= Prompt =
Copy out all of the data below with no alterations.

----

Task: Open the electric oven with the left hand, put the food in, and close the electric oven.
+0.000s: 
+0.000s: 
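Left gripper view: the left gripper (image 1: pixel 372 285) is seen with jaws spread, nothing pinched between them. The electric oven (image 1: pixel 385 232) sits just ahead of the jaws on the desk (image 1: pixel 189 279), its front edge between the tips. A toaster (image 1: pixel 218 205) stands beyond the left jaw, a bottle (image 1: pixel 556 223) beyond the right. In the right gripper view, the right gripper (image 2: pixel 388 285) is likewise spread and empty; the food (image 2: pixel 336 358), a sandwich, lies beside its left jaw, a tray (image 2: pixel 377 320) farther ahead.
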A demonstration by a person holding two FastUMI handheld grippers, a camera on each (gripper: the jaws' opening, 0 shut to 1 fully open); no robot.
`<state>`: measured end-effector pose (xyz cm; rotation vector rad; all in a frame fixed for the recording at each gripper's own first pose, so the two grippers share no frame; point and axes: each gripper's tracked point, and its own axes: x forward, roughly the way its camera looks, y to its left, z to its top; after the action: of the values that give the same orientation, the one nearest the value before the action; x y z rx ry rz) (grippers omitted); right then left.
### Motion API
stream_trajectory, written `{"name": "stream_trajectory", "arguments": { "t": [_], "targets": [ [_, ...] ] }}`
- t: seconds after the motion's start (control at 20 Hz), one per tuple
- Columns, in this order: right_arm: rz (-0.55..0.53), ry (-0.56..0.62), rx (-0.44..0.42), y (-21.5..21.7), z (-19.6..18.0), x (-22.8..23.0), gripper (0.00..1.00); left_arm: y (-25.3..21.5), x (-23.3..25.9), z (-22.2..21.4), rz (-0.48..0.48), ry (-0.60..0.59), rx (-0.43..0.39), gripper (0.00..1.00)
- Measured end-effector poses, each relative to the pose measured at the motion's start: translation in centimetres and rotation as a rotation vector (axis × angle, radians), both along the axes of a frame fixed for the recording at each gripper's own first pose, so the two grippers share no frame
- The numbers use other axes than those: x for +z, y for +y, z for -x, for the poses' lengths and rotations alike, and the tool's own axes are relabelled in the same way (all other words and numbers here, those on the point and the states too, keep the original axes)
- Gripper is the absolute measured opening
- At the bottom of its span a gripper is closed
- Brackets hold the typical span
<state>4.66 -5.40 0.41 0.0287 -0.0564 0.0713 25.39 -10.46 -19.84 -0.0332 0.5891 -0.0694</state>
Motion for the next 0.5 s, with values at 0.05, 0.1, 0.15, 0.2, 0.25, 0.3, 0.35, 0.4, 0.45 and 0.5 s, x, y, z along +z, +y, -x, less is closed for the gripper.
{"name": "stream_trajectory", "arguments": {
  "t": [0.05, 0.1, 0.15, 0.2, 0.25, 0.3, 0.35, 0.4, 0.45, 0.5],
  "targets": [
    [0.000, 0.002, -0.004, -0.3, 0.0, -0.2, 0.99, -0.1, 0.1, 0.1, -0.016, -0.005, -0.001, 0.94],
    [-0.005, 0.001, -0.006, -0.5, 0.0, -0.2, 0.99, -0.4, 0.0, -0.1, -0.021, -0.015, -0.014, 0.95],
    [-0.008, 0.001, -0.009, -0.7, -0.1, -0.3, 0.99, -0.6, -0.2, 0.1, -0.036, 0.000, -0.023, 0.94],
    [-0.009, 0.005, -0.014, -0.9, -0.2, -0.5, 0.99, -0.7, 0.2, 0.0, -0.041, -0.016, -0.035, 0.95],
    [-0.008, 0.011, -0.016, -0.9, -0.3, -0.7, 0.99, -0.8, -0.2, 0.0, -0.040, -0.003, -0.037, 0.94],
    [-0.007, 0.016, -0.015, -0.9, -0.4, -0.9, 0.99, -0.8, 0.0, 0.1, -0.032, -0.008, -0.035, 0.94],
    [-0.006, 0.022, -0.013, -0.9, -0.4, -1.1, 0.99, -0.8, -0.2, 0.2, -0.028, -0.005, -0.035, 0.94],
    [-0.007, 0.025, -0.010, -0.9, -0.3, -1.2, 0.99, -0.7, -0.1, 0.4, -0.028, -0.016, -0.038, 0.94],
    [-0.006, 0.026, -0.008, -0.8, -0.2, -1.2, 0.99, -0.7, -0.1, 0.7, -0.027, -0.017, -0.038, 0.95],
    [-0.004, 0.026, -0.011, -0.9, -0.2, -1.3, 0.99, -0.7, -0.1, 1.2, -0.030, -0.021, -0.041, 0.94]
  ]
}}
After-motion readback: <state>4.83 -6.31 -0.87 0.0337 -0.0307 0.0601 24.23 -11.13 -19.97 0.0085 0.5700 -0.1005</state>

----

= Answer space =
Task: Open the electric oven with the left hand, put the food in, and close the electric oven.
+0.000s: 
+0.000s: 
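Left gripper view: the left gripper (image 1: pixel 372 285) is seen with jaws spread, nothing pinched between them. The electric oven (image 1: pixel 385 232) sits just ahead of the jaws on the desk (image 1: pixel 189 279), its front edge between the tips. A toaster (image 1: pixel 218 205) stands beyond the left jaw, a bottle (image 1: pixel 556 223) beyond the right. In the right gripper view, the right gripper (image 2: pixel 388 285) is likewise spread and empty; the food (image 2: pixel 336 358), a sandwich, lies beside its left jaw, a tray (image 2: pixel 377 320) farther ahead.
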A demonstration by a person holding two FastUMI handheld grippers, a camera on each (gripper: the jaws' opening, 0 shut to 1 fully open); no robot.
`<state>`: measured end-effector pose (xyz cm; rotation vector rad; all in a frame fixed for the recording at each gripper's own first pose, so the two grippers share no frame; point and axes: each gripper's tracked point, and its own axes: x forward, roughly the way its camera looks, y to its left, z to its top; after the action: of the values that give the same orientation, the one nearest the value before the action; x y z rx ry rz) (grippers omitted); right then left.
### Motion API
stream_trajectory, written `{"name": "stream_trajectory", "arguments": { "t": [_], "targets": [ [_, ...] ] }}`
- t: seconds after the motion's start (control at 20 Hz), one per tuple
- Columns, in this order: right_arm: rz (-0.55..0.53), ry (-0.56..0.62), rx (-0.44..0.42), y (-21.5..21.7), z (-19.6..18.0), x (-22.8..23.0), gripper (0.00..1.00); left_arm: y (-25.3..21.5), x (-23.3..25.9), z (-22.2..21.4), rz (-0.48..0.48), ry (-0.60..0.59), rx (-0.43..0.39), gripper (0.00..1.00)
- Measured end-effector poses, each relative to the pose measured at the motion's start: translation in centimetres and rotation as a rotation vector (axis × angle, radians), both along the axes of a frame fixed for the recording at each gripper's own first pose, so the two grippers share no frame
- The numbers use other axes than those: x for +z, y for +y, z for -x, for the poses' lengths and rotations alike, and the tool's own axes are relabelled in the same way (all other words and numbers here, those on the point and the states too, keep the original axes)
- Gripper is the absolute measured opening
- At the bottom of its span a gripper is closed
- Brackets hold the typical span
<state>4.66 -5.40 0.41 0.0287 -0.0564 0.0713 25.39 -10.46 -19.84 -0.0332 0.5891 -0.0694</state>
Motion for the next 0.5 s, with values at 0.05, 0.1, 0.15, 0.2, 0.25, 0.3, 0.35, 0.4, 0.45 and 0.5 s, x, y, z along +z, +y, -x, less is closed for the gripper.
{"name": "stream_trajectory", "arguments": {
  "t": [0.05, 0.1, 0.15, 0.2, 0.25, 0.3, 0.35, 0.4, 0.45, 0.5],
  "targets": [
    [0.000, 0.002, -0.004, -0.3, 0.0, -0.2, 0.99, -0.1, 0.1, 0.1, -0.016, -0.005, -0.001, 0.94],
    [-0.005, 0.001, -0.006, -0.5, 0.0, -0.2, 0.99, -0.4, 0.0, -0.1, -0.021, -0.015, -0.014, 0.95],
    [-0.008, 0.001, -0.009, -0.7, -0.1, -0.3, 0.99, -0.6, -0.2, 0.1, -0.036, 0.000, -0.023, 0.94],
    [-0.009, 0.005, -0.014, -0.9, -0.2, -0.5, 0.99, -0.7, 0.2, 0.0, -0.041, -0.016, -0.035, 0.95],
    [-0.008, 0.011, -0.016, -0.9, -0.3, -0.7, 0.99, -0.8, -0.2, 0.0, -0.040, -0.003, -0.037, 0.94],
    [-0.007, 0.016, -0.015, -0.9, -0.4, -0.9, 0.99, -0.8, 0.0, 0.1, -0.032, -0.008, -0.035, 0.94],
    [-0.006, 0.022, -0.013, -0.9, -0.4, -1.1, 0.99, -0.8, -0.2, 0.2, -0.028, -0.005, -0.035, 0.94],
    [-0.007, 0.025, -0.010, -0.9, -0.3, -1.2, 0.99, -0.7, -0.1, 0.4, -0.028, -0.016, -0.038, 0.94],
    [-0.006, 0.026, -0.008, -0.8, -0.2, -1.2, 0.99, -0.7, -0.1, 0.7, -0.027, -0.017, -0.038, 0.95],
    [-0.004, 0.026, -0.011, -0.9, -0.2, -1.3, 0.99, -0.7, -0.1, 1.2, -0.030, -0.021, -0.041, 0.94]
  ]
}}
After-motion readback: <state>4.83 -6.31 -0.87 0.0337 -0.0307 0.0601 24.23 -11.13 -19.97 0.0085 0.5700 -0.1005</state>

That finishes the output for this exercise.